The search for peace---especially an Arab-Israeli settlement--and the quest for a stable U.S.-Soviet relationship that will help preserve the independence and integrity of each nation in this area will remain our top priorities. Our aim is to see an epoch begin in which strong independent nations in this area in association with each other as they choose-relate freely and constructively with the world outside. The U.S. is prepared to consider new and fresh ways to assist in the development of the region to the benefit of both Arabs and Israelis once a real peace agreement is achieved.
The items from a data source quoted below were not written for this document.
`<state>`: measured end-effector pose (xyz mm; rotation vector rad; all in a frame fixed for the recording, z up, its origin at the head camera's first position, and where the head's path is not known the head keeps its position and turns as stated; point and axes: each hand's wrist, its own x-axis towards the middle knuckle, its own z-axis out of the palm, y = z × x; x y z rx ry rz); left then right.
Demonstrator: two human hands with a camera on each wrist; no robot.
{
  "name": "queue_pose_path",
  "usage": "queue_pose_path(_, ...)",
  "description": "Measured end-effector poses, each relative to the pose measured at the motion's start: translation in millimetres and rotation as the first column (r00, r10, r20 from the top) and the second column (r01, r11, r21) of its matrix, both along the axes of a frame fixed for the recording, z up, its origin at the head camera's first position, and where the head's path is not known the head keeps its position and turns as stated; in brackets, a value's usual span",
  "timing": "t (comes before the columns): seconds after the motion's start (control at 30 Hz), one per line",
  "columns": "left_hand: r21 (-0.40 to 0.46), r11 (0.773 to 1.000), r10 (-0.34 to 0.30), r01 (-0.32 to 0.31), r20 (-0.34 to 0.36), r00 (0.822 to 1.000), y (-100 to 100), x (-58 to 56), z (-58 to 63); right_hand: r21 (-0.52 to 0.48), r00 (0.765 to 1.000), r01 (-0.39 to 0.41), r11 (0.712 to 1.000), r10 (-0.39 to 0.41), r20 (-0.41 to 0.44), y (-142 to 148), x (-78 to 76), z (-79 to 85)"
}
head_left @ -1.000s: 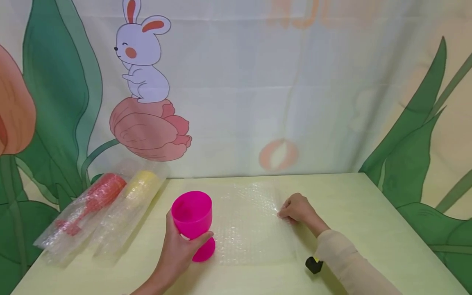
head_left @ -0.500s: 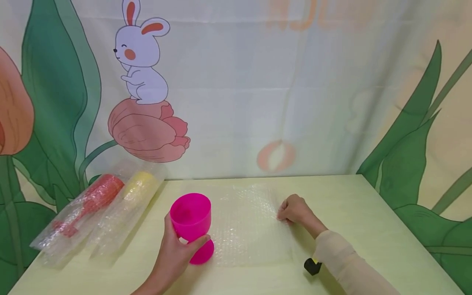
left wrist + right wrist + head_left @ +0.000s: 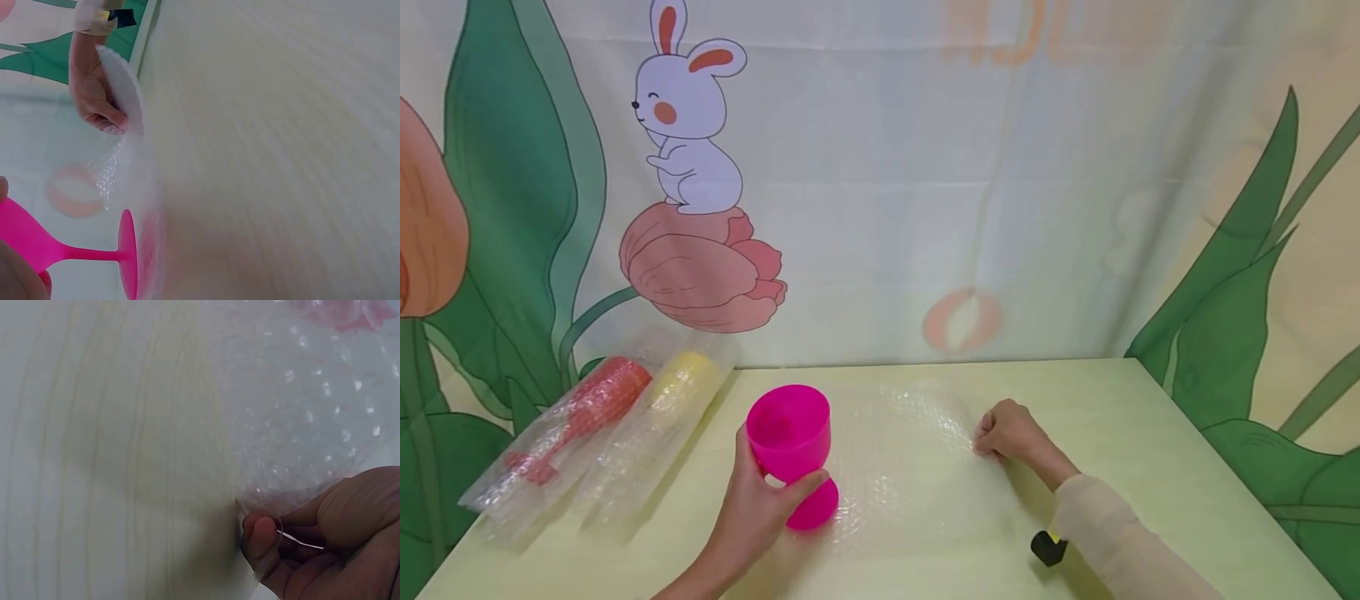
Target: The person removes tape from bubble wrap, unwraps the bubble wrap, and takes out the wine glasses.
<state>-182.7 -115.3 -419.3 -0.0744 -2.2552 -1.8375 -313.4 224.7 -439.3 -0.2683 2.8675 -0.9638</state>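
My left hand (image 3: 752,508) grips a bright pink plastic goblet (image 3: 790,429) around its bowl and stem, with the bowl facing up. In the left wrist view, the goblet's round foot (image 3: 127,253) is right at a clear bubble wrap sheet (image 3: 128,150). My right hand (image 3: 1013,429) pinches the sheet's right edge between thumb and fingers, and that side curves up from the table. The right wrist view shows the fingertips (image 3: 259,534) on the thin edge of the bubble wrap (image 3: 306,406).
On the left of the pale yellow table (image 3: 1150,467) lie a red goblet (image 3: 606,396) and a yellow item (image 3: 681,387), both in bubble wrap. A cloth backdrop (image 3: 865,208) with a rabbit and tulips hangs behind. A small black and yellow piece (image 3: 1047,548) shows beside the right sleeve.
My right hand has shifted slightly right, drawing the bubble wrap's edge with it. The left hand keeps its grip on the pink goblet, which has hardly moved.
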Motion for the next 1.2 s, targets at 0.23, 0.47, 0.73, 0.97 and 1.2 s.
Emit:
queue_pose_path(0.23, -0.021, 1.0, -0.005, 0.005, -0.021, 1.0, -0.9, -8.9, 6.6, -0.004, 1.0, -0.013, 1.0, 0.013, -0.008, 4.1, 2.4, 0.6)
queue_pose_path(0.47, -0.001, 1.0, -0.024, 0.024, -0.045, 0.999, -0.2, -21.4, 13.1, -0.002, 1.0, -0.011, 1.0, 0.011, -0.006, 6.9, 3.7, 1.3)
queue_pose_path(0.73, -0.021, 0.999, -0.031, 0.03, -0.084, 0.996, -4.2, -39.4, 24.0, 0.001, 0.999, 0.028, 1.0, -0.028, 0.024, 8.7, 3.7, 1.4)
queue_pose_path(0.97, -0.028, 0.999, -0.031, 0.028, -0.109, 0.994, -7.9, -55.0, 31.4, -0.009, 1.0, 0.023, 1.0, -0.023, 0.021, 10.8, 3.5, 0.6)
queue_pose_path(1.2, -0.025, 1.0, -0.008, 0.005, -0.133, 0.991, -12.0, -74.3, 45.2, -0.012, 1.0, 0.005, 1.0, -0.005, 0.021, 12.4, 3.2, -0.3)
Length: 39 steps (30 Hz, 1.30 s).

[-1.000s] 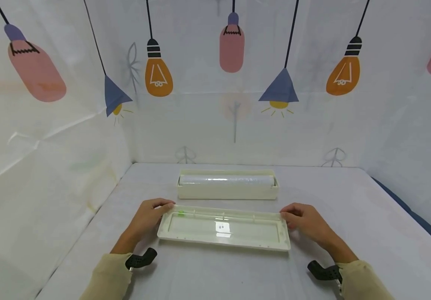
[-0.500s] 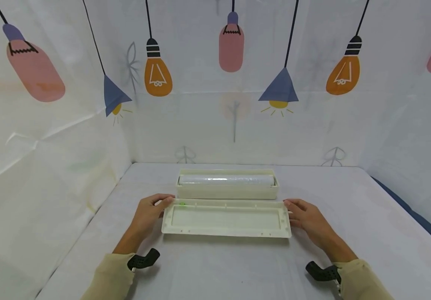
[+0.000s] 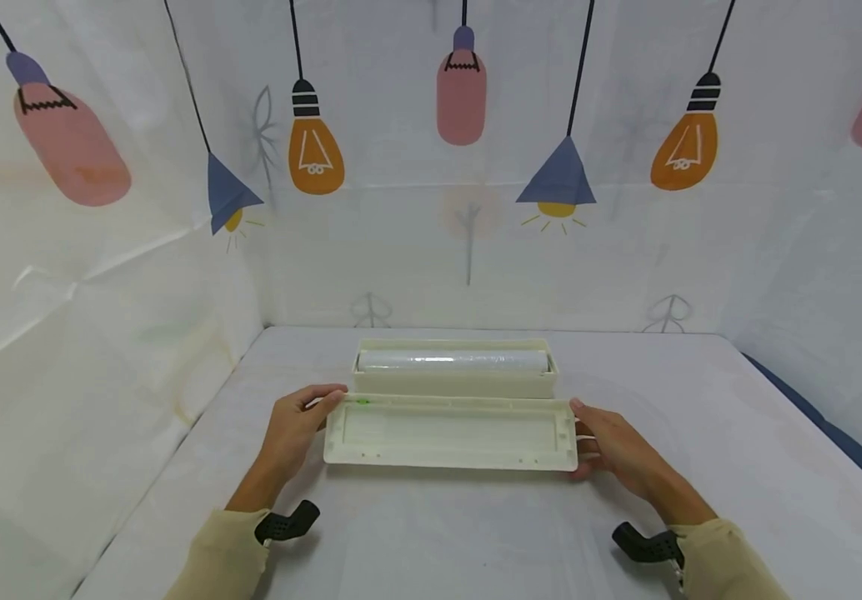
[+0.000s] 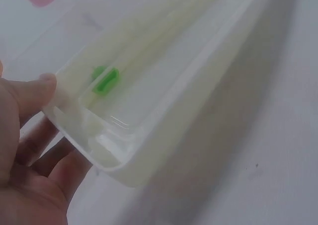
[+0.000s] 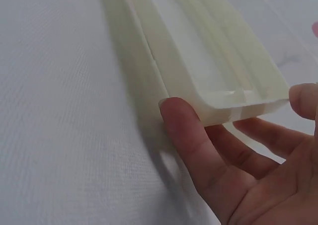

In pursuing those goals, the United States will face these principal issues in the months ahead:

First, if the United States is to play a major role--as we have promised to do-in helping to bring about an Arab-Israeli settlement and provide supplementary guarantees, what should be the nature and extent of our diplomatic involvement? As I pointed out at the United Nations last October, the primary responsibility for peace rests on the nations of the Middle East. What is the proper relation between the efforts of the international community to encourage a settlement and the responsibility of the negotiating parties themselves?

Second, our bilateral relations with Arab nations are in flux. With some, formal diplomatic relations have been suspended. In others, attitudes toward the U.S. and the West are undergoing reassessment. The changing relationships in the Persian Gulf necessarily raise new issues for American policy. How do we best encourage and assist the constructive forces in the area to build a regional system of stable relationships?

Finally, there is a range of broader worldwide issues that form the background to Middle East politics. Limiting the external supply of arms to the area is one such issue. The U.S.-Soviet military relationship in the Mediterranean area is another. Beyond this, what is our policy toward the broadening commercial association which the European Common Market is establishing with nations in the area? How can we help assure the access of Western Europe and Japan to the supply of oil, and also help assure that the producing states receive fair revenues for their oil?

On some of these issues, our work is already well advanced. With others we are coming to grips for the first time. Our purpose is to resolve them in a way that helps us and every nation involved in the Middle East, including above all the states of the area, to build and strengthen the relationships--at every level--that will hold together the structure of peace.